## WHAT YOU WILL DO
All of the listing below must be repeated word for word. Pictures are the only thing to omit.

## INFORMATION SUPPLIED
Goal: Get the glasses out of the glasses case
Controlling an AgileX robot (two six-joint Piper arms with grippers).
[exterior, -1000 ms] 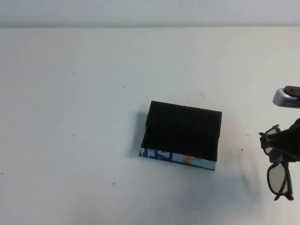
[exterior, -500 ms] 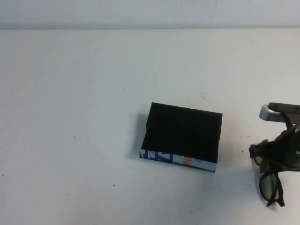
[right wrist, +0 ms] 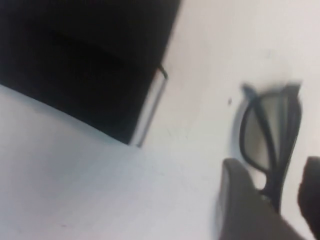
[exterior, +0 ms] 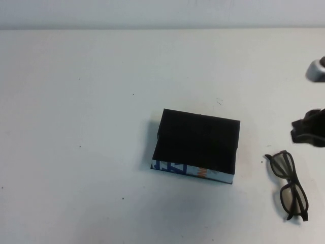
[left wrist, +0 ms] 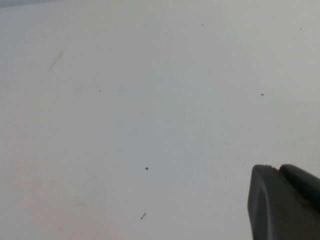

## YOUR SOLUTION
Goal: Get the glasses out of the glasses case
Controlling an AgileX robot (two six-joint Piper arms with grippers).
[exterior, -1000 ms] 
[exterior, -500 ms] 
[right wrist, +0 ms] 
[exterior, +0 ms] 
[left wrist, +0 ms] 

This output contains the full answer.